Kağıthane Mutlu Son-Masöz Bayan Esra

Kağıthane Mutlu Son-Masöz Bayan Esra

Kağıthane Mutlu Son-Masöz Bayan Esra Junius’un dişi bir keçi tarafınca şeytanın hizmetine sokulma hikayesi mahkemedeki savcılara oldukça anlamlı geliyordu fakat onları doyum etmeye yetmedi. Söylenildiğine nazaran, cadıların “sabbat” dedikleri sefahat festivallerinde ona eşlik eden öteki Bamberg sakinlerinin isimlerini verene kadar işkence görmeye devam etti. Büyük olasılıkla Junius’un ismini verdiği her masum yargılanıp öldürüldü. İşbirliğine karşın belediye başkanına acıma gösterilmedi. Çektiği acıları anlattığı mektubu kızına ulaştırması için bir gardiyana para ödedikten sonrasında kazıkta yakıldı. Cadılık davalarına başkanlık eden sivil hakimler ve papazlar, zanlıları şeytanla cinsel oynaşmalarını anlatmaya zorlarlardı.

Savcılar ne istediklerini biliyor ve çoğu zaman işkenceyle istediklerini alıyorlardı. Savcıların sapkın cinsel maceralarını “itiraf etmeye” zorladıkları ebe veya ihtiyar dilenci kadınlar paramparça ediliyorlardı. Kariyerlerini kendi sadist fantezilerinin ayrıntılarıyla uğraşmaya adamış savcılar için hiçbir şey olasılık dışı değildi. Tarihçi Walter Stephens şöyle diyordu: “Uyuşturucu ve sex bağlarımlığı gibi cadılara dair fanteziler de müptelaların dozajı devamlı artırmasını gerektiriyordu; aksi halde fanteziler temelde yatan dürtüyü tatmin etme gücünü geçici de olsa yitirirlerdi.” Cadı davaları bitmek bilmezken, cinsel açıdan üstün bir yaratık olarak şeytan fikri gelişti. Altı yüzden fazla cadıyı kazığa göndermekle övünen seçkin Fransız savcı Pierre de Lancre on yedi yaşındaki bir Basklı kızdan söz ediyordu.

Kağıthane Mutlu Son-Masöz Bayan Esra

Kağıthane Mutlu Son-Masöz Bayan Esra Savcının bizzat incelem etmiş olduğu bu kız şeytanın kimi zaman erkek kimi zaman de keçi olarak belirdiğine tanıklık etmişti.

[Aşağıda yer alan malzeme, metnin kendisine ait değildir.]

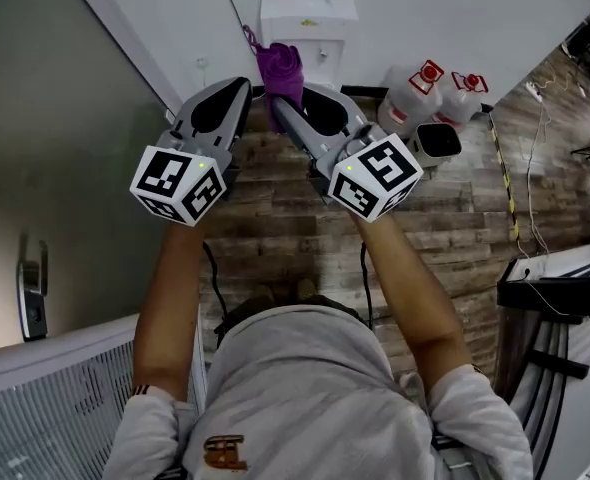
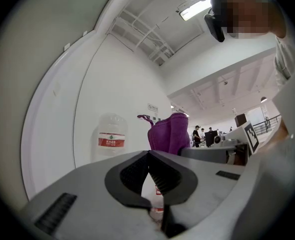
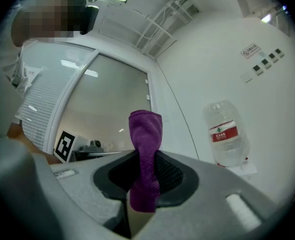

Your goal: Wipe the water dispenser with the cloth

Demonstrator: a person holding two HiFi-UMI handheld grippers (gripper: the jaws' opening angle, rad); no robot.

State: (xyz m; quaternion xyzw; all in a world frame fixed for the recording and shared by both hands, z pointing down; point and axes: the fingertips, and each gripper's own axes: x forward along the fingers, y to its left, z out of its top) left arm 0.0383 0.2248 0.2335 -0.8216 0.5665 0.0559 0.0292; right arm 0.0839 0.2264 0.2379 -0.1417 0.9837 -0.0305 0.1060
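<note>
- Seen from the head view only: both grippers raised side by side over a wood-plank floor (image 1: 275, 230), aimed at the white water dispenser (image 1: 308, 28) standing against the wall (image 1: 455, 8).
- Also only there: two white jugs (image 1: 412, 93) with red caps and a dark-rimmed bin (image 1: 437, 141), on the floor just right of the dispenser.
- Right gripper (image 1: 277, 103) clamped on a purple cloth (image 1: 281, 66), which bunches past the fingertips in front of the dispenser's lower face. Cannot tell from above whether cloth and dispenser touch.
- Confirmed in the right gripper view: fingers (image 3: 170, 171) closed on the cloth (image 3: 145, 134), with the fabric standing upright between the pads and a tail hanging below them.
- Left gripper (image 1: 243, 86) just beside the right one. In the left gripper view, fingertips (image 2: 148, 153) pressed together with nothing between them.
- Seen in the left gripper view alone: the cloth from the side, a loop at its top corner, with distant people (image 2: 196, 134) and desks behind.
- Shown clearly only by the gripper views: the water bottle (image 3: 226, 134) with its red label, upright on the dispenser. Cut off by the top edge in the head view.
- Dispenser taps too small to make out. Most of the dispenser body hidden behind the fingers in both gripper views.
- Seen in the right gripper view alone: a glass partition (image 3: 102, 109) left of the cloth.
</note>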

Katırınkine benzeyen bir organı vardı… kol kadar kalınca ve uzundu… Böylesi güzel bir şekle ve ölçülere haiz aletini her zaman teşhir ediyordu. Hayvanın cinsel organı pullarla kaplı etten, demirden, ketenden, boynuzdan yada tamamen farklı bir şeyden yapılmış olabiliyordu. Bazı İspanyol ve İtalyan cadılar dünyada hiçbir şeyin kendilerini bu organlar kadar doygunluk etmediğini itiraf ederken, bir çok cadı da bu organların kendisine acı verdiğini söylemişti.

Fransız cadı avcısı Nicolas Rémy anılarında büyük bir heyecanla şunları yazmıştı: “tüm dişi cadıların söylemiş olduğine nazaran şeytanlarının sözüm ona cinsel organları öylesine büyük ve öylesine sertmiş ki, korkunç acılara katlanmadan o organları içlerine alamıyorlarmış.” Rémy’nin kurbanlarından biri olan Miremontlu Didatia şeytanın penisi yüzünden iç kanama geçirdiğini itiraf etmişti. Cadı zanlıların kendilerini kabahatlayanların istedikleri bilgiyi açıklamaları zor olsa gerekti.